GROSS: As a senator, Biden was known as somebody who could, you know, count heads, know when legislation could pass, know how to make compromise deals to get legislation passed. So how did he use those skills in the legislation that you've been talking about to get those bills passed? Because, like, some of that credit goes to congressional leaders.

FOER: Absolutely.

GROSS: And some of the credit goes to Biden. So give us an example of what Biden did.

FOER: Passing Biden's legislative agenda with a one-vote margin in the Senate was something that required a lot of political tact. He had to bring along the left to agree to bipartisan things. He had to bring along moderate senators who didn't want to do left things. And, of course, it all exploded at one moment in December when Manchin pulled the plug on supporting the Biden agenda. And the hardest thing at that moment was for Biden to shelve his ego and to let somebody else do this thing that he loved most, which was negotiating with senators. In the end, it shocked the world when they were able to get Manchin to yes, to agree to that massive amount of spending on green energy.

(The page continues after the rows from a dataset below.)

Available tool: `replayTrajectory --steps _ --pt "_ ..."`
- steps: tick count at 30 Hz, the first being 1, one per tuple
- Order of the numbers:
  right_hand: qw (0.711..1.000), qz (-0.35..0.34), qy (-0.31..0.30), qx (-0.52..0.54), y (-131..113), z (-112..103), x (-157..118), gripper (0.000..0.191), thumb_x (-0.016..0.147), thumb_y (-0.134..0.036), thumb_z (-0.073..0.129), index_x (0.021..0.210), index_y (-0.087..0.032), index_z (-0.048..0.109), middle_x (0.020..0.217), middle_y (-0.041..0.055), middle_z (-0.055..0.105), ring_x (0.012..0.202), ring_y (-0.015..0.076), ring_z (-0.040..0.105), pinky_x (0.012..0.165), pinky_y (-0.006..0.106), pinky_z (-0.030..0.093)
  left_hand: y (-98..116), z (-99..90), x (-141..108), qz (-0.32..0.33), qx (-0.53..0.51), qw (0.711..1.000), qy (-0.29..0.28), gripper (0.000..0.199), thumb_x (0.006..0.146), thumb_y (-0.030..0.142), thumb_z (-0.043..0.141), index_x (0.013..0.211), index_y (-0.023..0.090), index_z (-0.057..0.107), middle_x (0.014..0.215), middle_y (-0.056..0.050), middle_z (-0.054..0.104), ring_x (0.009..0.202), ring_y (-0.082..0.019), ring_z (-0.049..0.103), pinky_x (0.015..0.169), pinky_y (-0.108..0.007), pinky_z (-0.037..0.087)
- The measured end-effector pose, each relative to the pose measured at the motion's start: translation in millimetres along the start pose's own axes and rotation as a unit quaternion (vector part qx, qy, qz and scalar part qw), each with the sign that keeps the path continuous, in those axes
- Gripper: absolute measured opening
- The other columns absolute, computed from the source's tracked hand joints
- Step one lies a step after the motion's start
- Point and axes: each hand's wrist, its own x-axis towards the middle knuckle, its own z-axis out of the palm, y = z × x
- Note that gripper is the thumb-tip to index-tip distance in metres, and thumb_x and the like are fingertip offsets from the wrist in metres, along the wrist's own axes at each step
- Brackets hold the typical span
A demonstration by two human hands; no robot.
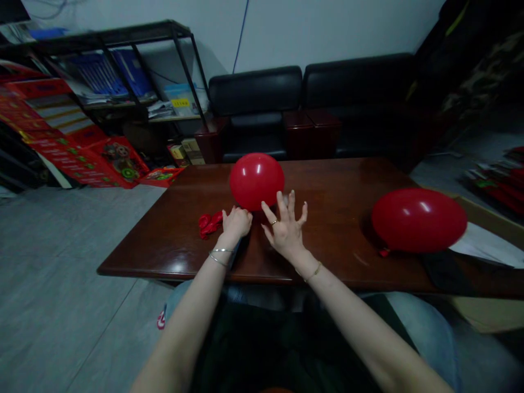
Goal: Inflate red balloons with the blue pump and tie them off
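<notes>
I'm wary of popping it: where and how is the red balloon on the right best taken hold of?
Probably by the knot, from the left with the right hand: the red balloon is smooth and rounded, while the knot juts out at its near left, toward that hand.

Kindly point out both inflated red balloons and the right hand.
Left red balloon point(257, 182): head view, middle of its side.
Right red balloon point(418, 220): head view, middle of its side.
Right hand point(287, 233): head view, its back.

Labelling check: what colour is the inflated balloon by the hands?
The balloon is red; head view.
</notes>
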Motion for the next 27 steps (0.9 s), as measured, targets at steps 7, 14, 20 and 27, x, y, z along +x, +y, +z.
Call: replayTrajectory --steps 7,14,20,27 --pt "0.987 -0.137 -0.063 -0.045 30 -9 21 0.065 0.092 -0.019 0.055 0.153 -0.030 0.038 0.170 0.0070 0.016 0.158 0.0321 -0.002 0.118 0.061 -0.022 41 -7.1 -16 0.184 0.065 0.981 -0.010 0.044 0.090 0.014 0.052 0.132 0.010 0.064 0.149 -0.022 0.052 0.148 -0.030 0.039 0.126 -0.056 0.013" --pt "0.991 -0.114 -0.049 -0.054 46 -8 3 0.032 0.092 -0.027 0.061 0.123 -0.032 0.069 0.168 0.0015 0.024 0.157 0.0341 -0.008 0.119 0.066 -0.016 45 -13.9 -31 0.289 0.082 0.954 -0.010 0.029 0.099 0.020 0.046 0.110 0.012 0.073 0.123 -0.019 0.072 0.143 -0.033 0.047 0.121 -0.066 0.020" --pt "0.995 -0.081 -0.033 -0.047 50 -13 -13 0.018 0.094 -0.030 0.060 0.098 -0.029 0.077 0.166 -0.0003 0.032 0.156 0.0323 -0.016 0.120 0.066 -0.014 38 -18.2 -33 0.306 0.000 0.950 -0.065 0.030 0.103 0.029 0.044 0.112 0.019 0.070 0.135 -0.010 0.067 0.147 -0.031 0.040 0.120 -0.065 0.025" --pt "0.996 -0.074 -0.020 -0.053 49 -24 -20 0.014 0.092 -0.033 0.065 0.092 -0.026 0.076 0.163 0.0053 0.037 0.157 0.0324 -0.006 0.120 0.064 -0.012 29 -0.4 -24 0.320 -0.139 0.927 -0.138 0.038 0.104 0.037 0.036 0.106 0.021 0.070 0.151 -0.008 0.054 0.154 -0.031 0.027 0.120 -0.062 0.027"
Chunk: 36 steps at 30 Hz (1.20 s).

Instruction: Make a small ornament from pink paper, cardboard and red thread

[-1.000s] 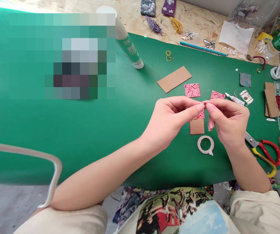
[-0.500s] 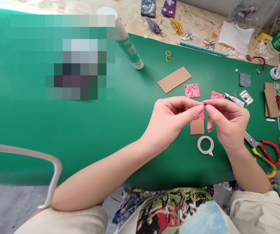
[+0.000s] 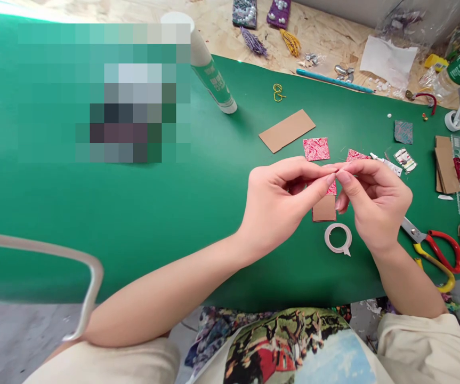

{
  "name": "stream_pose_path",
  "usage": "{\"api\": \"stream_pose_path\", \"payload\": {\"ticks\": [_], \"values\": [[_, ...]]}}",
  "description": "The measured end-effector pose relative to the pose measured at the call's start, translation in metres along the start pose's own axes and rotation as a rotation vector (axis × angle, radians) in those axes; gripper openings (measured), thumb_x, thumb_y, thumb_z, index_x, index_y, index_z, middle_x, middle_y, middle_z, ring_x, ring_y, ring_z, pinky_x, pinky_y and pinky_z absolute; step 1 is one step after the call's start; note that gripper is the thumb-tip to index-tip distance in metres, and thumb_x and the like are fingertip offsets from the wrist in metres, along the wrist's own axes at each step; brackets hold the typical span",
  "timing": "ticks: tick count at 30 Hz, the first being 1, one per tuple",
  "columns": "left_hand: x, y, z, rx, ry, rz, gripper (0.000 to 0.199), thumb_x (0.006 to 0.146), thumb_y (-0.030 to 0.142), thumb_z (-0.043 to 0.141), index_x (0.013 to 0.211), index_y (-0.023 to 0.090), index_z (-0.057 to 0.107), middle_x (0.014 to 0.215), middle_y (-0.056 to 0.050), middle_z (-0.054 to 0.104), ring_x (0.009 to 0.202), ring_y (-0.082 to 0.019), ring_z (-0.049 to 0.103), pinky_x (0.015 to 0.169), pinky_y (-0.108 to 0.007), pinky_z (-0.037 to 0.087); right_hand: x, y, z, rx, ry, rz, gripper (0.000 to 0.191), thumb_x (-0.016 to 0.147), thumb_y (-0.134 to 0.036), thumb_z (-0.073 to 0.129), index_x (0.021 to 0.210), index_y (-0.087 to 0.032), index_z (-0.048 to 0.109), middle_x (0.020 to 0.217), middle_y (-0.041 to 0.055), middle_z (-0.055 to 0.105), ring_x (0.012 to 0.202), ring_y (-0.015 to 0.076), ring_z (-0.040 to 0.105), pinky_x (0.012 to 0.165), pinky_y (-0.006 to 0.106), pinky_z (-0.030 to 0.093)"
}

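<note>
We hold the left hand (image 3: 272,208) and right hand (image 3: 377,208) tip to tip, both pinches narrow; we cannot tell what, if anything, sits between them. Just below the grip, a partly hidden red patterned square (image 3: 332,188) adjoins a cardboard square (image 3: 324,209), their shared line running towards our body.

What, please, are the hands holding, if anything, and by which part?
I cannot tell: the left hand and right hand meet at pinched fingertips, hiding anything between.
</note>
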<state>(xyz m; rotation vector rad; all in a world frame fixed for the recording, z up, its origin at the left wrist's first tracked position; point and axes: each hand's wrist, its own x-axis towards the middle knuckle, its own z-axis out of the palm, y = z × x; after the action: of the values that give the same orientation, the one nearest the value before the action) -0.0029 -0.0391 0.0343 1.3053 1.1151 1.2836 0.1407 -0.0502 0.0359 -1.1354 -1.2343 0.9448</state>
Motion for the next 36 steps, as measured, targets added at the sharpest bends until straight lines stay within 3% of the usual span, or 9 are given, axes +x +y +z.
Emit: {"api": "stream_pose_path", "payload": {"ticks": [6, 9, 12, 18, 23, 28, 36], "values": [[-0.001, -0.004, 0.002, 0.082, 0.002, 0.178, 0.009, 0.081, 0.015, 0.075, 0.073, 0.019, 0.076, 0.068, 0.001, 0.072, 0.056, -0.008, 0.056, 0.051, -0.023, 0.042, 0.000, 0.006, -0.002, -0.117, -0.073, -0.119, 0.009, 0.096, -0.025, 0.065, 0.088, -0.022, 0.065, 0.086, -0.0020, 0.076, 0.049, 0.0052, 0.057, 0.047, 0.021, 0.052], [-0.001, -0.002, 0.002, 0.062, -0.037, 0.173, 0.007, 0.080, 0.015, 0.074, 0.075, 0.020, 0.076, 0.069, 0.001, 0.072, 0.060, -0.010, 0.058, 0.058, -0.025, 0.046, 0.001, 0.009, -0.004, -0.166, -0.127, -0.211, 0.010, 0.100, -0.024, 0.059, 0.091, -0.022, 0.062, 0.094, -0.0003, 0.075, 0.057, 0.0068, 0.060, 0.055, 0.024, 0.055], [0.002, 0.003, 0.000, 0.020, -0.097, 0.085, 0.005, 0.080, 0.019, 0.076, 0.076, 0.021, 0.078, 0.075, -0.001, 0.073, 0.070, -0.014, 0.062, 0.072, -0.029, 0.051, 0.002, 0.008, -0.007, -0.248, -0.157, -0.230, 0.012, 0.101, -0.028, 0.056, 0.091, -0.024, 0.061, 0.098, 0.0015, 0.074, 0.065, 0.0101, 0.062, 0.066, 0.030, 0.057], [0.013, 0.003, -0.006, -0.044, -0.174, -0.066, 0.007, 0.077, 0.026, 0.083, 0.071, 0.021, 0.080, 0.077, -0.002, 0.071, 0.074, -0.016, 0.062, 0.078, -0.031, 0.051, 0.007, 0.001, -0.013, -0.219, -0.243, -0.114, 0.018, 0.101, -0.034, 0.056, 0.087, -0.024, 0.059, 0.106, 0.0032, 0.071, 0.060, 0.0096, 0.059, 0.060, 0.030, 0.057], [0.012, 0.002, -0.006, -0.054, -0.182, -0.090, 0.010, 0.081, 0.027, 0.079, 0.072, 0.022, 0.080, 0.076, -0.002, 0.071, 0.073, -0.016, 0.061, 0.077, -0.032, 0.052, 0.010, 0.001, -0.012, -0.071, -0.258, 0.032, 0.022, 0.098, -0.040, 0.062, 0.085, -0.023, 0.058, 0.105, 0.0026, 0.070, 0.056, 0.0068, 0.058, 0.048, 0.024, 0.051], [0.008, 0.003, -0.004, -0.076, -0.172, -0.119, 0.016, 0.084, 0.031, 0.076, 0.071, 0.021, 0.079, 0.076, -0.003, 0.069, 0.077, -0.017, 0.062, 0.081, -0.032, 0.052, 0.011, 0.004, -0.013, 0.039, -0.288, 0.076, 0.021, 0.096, -0.037, 0.065, 0.085, -0.021, 0.058, 0.102, 0.0016, 0.071, 0.053, 0.0042, 0.056, 0.051, 0.022, 0.052], [0.005, 0.006, 0.000, -0.114, -0.141, -0.126, 0.029, 0.078, 0.044, 0.083, 0.063, 0.021, 0.075, 0.068, -0.002, 0.068, 0.078, -0.018, 0.063, 0.085, -0.033, 0.052, 0.014, 0.007, -0.011, 0.161, -0.329, 0.207, 0.029, 0.092, -0.044, 0.070, 0.084, -0.020, 0.057, 0.101, 0.0026, 0.072, 0.051, 0.0033, 0.055, 0.044, 0.019, 0.044]]}}
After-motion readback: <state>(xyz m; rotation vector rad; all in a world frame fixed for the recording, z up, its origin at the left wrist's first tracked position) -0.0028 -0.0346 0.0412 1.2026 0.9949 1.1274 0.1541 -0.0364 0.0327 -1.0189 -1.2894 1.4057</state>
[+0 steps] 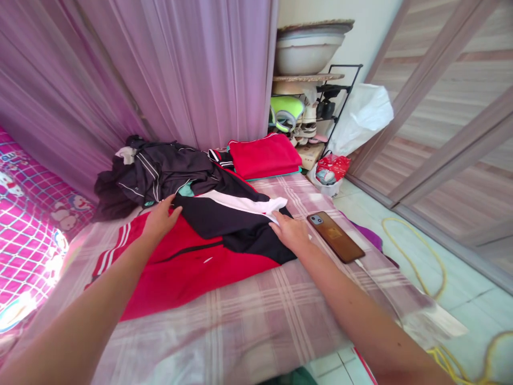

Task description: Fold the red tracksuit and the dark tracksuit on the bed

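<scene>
A red, black and white track jacket [192, 272] lies spread on the bed, with white stripes on its red sleeve at the left. A dark zip line and a small white logo show on its red part. My left hand [161, 218] pinches the black fabric at the jacket's far left edge. At the right end, my right hand [292, 231] has its fingers closed on the jacket beside the white strip. Some fingertips are hidden by the cloth. A phone [339, 238] lies just right of my right hand, with a white cable plugged in.
Behind the jacket lies a heap of dark clothes [160, 166], with a folded red stack [264, 155] to its right. The plaid bedsheet [224, 326] covers the bed. Beyond are a purple curtain [192, 69], a shoe rack [340, 91], white bags and a yellow cord [443, 272] on the floor.
</scene>
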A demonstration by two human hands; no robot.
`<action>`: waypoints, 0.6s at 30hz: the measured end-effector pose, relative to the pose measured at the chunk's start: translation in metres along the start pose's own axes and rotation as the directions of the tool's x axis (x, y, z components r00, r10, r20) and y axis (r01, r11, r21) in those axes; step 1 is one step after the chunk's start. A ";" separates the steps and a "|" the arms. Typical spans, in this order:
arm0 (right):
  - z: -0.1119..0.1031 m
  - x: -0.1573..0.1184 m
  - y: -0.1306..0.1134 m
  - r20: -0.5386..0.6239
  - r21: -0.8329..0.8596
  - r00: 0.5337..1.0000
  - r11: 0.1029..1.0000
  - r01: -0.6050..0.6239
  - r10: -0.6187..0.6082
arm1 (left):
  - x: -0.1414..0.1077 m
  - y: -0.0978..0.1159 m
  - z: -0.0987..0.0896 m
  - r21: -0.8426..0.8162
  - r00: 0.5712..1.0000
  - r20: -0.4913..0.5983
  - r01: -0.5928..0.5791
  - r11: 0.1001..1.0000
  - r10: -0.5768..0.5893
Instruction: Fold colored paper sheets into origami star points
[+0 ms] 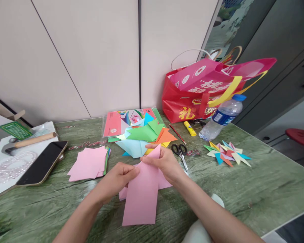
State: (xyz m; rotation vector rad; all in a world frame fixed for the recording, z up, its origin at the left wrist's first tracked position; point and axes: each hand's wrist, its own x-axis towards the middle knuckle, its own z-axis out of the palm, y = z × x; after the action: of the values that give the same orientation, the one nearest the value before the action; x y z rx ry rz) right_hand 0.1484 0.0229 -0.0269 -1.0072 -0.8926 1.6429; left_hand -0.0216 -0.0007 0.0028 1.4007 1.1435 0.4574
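over the green tabletop [243, 195], you hold a pink sheet [142, 206], left hand [120, 177] pinching its edge, right hand [166, 163] its upper end, seemingly to keep it steady; scissors [183, 158] lie near your right hand, perhaps for reach.

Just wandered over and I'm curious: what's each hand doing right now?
Left hand: closed, pinching a pink sheet at its left edge.
Right hand: closed, pinching the same sheet near its top.
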 end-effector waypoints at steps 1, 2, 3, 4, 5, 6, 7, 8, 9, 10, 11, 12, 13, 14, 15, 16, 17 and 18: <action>0.000 0.000 0.000 0.005 -0.002 1.000 1.000 -0.003 0.003 | 0.000 0.000 0.000 -0.007 1.000 -0.007 0.000 1.000 0.000; 0.000 0.000 -0.001 0.012 -0.002 1.000 1.000 -0.004 0.004 | 0.000 0.000 0.000 -0.018 1.000 -0.019 0.001 1.000 -0.002; 0.000 0.000 0.000 0.020 0.000 1.000 1.000 -0.006 0.006 | 0.000 -0.001 0.000 -0.035 0.999 -0.035 0.006 0.999 -0.008; 0.000 0.001 0.000 0.028 0.002 1.000 1.000 -0.007 0.007 | 0.001 -0.001 -0.001 -0.062 0.998 -0.053 0.012 0.998 -0.015; 0.000 0.002 0.000 0.034 0.007 0.999 1.000 -0.008 0.008 | 0.001 -0.001 -0.002 -0.101 0.997 -0.073 0.017 0.995 -0.024; 0.000 0.003 0.001 0.039 0.011 0.999 1.000 -0.011 0.011 | 0.002 -0.002 -0.004 -0.155 0.995 -0.099 0.018 0.988 -0.033; 0.001 0.004 0.001 0.040 0.013 0.999 1.000 -0.018 0.018 | 0.002 -0.002 -0.006 -0.221 0.990 -0.137 0.009 0.975 -0.040; 0.002 0.005 0.001 0.037 0.011 0.999 1.000 -0.028 0.027 | 0.003 -0.002 -0.008 -0.293 0.981 -0.189 -0.014 0.956 -0.044; 0.002 0.005 0.002 0.033 0.006 0.999 0.999 -0.034 0.034 | 0.003 -0.003 -0.011 -0.362 0.965 -0.256 -0.049 0.931 -0.049; 0.003 0.005 0.001 0.027 0.000 0.999 1.000 -0.031 0.031 | 0.004 -0.003 -0.014 -0.425 0.942 -0.330 -0.093 0.900 -0.058; 0.004 0.005 0.001 0.025 -0.005 1.000 1.000 -0.018 0.018 | 0.005 -0.003 -0.016 -0.476 0.912 -0.405 -0.144 0.868 -0.071; 0.004 0.005 0.001 0.031 -0.008 1.000 1.000 -0.001 0.001 | 0.006 -0.003 -0.019 -0.514 0.875 -0.477 -0.199 0.834 -0.085; 0.005 0.004 0.000 0.047 -0.006 0.999 1.000 0.019 -0.018 | 0.007 -0.003 -0.021 -0.540 0.834 -0.542 -0.254 0.803 -0.100; 0.005 0.003 -0.001 0.071 0.000 0.997 0.999 0.032 -0.032 | 0.007 -0.003 -0.024 -0.555 0.793 -0.598 -0.306 0.773 -0.116; 0.005 0.003 -0.001 0.100 0.010 0.994 0.999 0.038 -0.039 | 0.008 -0.003 -0.026 -0.563 0.754 -0.643 -0.351 0.748 -0.130; 0.004 0.002 -0.002 0.129 0.023 0.991 0.999 0.035 -0.038 | 0.009 -0.004 -0.027 -0.566 0.722 -0.677 -0.385 0.729 -0.145; 0.004 0.002 -0.002 0.158 0.033 0.987 0.999 0.031 -0.036 | 0.009 -0.004 -0.029 -0.569 0.696 -0.701 -0.410 0.713 -0.159; 0.004 0.001 -0.003 0.183 0.041 0.982 0.999 0.031 -0.038 | 0.010 -0.004 -0.030 -0.572 0.677 -0.715 -0.427 0.700 -0.172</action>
State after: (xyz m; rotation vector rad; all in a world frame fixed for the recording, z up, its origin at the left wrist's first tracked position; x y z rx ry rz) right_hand 0.1456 0.0246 -0.0233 -0.8183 -0.9912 1.7377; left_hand -0.0432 0.0220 0.0020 0.5685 1.2596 1.5236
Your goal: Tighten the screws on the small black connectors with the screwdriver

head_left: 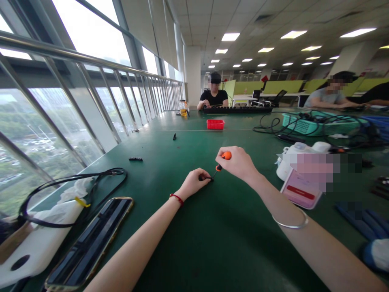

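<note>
While a small black piece [212, 179] is pinched in the left hand [195, 182] near the middle of the green worktop [161, 182], the right hand [238, 163] grips an orange-and-black screwdriver [218, 167], its tip down at the piece. Off to the left lies a black strip [135, 159]; a red tray [215, 124] stands farther away.

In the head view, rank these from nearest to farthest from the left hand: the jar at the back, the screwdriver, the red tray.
1. Screwdriver: just right of the left hand, held in the right hand.
2. Red tray: ahead, slightly right.
3. Jar: farthest back, slightly left.
</note>
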Demonstrator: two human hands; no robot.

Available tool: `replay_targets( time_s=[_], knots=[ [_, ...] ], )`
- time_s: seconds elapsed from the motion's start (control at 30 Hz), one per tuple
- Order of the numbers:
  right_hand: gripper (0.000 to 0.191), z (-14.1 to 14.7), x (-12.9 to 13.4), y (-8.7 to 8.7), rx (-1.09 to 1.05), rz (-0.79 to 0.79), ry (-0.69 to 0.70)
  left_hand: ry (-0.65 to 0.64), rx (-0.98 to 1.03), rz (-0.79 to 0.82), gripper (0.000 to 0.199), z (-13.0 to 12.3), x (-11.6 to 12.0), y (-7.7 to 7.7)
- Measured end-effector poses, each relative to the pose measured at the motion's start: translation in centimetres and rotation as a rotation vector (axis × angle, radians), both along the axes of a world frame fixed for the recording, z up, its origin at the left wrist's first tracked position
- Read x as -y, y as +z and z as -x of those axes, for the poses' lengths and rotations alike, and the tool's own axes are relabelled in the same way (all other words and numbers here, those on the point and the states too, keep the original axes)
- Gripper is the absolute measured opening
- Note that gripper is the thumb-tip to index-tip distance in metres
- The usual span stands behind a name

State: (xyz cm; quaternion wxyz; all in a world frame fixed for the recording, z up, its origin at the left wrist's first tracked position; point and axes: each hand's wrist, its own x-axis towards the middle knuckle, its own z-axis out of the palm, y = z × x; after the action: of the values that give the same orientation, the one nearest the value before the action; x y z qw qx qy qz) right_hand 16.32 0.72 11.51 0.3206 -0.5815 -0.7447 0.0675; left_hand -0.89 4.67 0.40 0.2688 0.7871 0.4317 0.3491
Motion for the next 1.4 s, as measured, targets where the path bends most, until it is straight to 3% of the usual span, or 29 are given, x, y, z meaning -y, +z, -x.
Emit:
replay_targets(
  time_s=[0.1,0.17,0.23,0.37,0.47,1.0,1.4],
  knots=[
    [0.023,-0.4,-0.4,-0.4,-0.123,-0.119,-0.076,0.003,-0.001,0.008,0.013,0.0,0.0,-0.1],
    [0.027,-0.6,-0.9,-1.7,-0.169,-0.194,-0.062,-0.005,0.0,0.007,0.013,0.1,0.0,-0.1],
    [0.026,-0.7,-1.5,-4.0,-0.151,-0.158,0.047,-0.013,-0.001,-0.009,0.013,0.1,0.0,-0.2],
    [0.021,-1.0,-1.8,-8.9,-0.014,-0.003,0.077,0.0,-0.003,-0.061,0.01,0.1,0.1,0.1],
    [0.02,-1.1,-1.7,-10.5,0.026,0.057,0.077,0.011,-0.003,-0.092,0.01,0.1,0.3,0.3],
    [0.012,-0.9,-2.0,-11.6,0.011,0.04,0.078,0.032,-0.013,-0.061,0.013,0.0,0.6,0.7],
    [0.012,-0.9,-1.7,-11.3,0.031,0.053,0.085,-0.016,-0.133,-0.156,0.015,0.0,0.6,0.8]
  ],
)
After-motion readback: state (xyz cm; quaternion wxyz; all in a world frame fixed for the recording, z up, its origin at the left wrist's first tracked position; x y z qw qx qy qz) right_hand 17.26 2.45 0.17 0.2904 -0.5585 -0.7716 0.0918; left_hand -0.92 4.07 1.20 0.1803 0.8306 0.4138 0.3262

GROSS: Do you mean Schumer took over the negotiation with Manchin?

FOER: Yeah, exactly.

GROSS: Yeah. Well, it's time for another break, so let me reintroduce you. My guest is Franklin Foer. He's a staff writer for The Atlantic and author of the new book "The Last Politician: Inside Joe Biden's White House And The Struggle For America's Future." We'll be right back after a short break. I'm Terry Gross, and this is FRESH AIR.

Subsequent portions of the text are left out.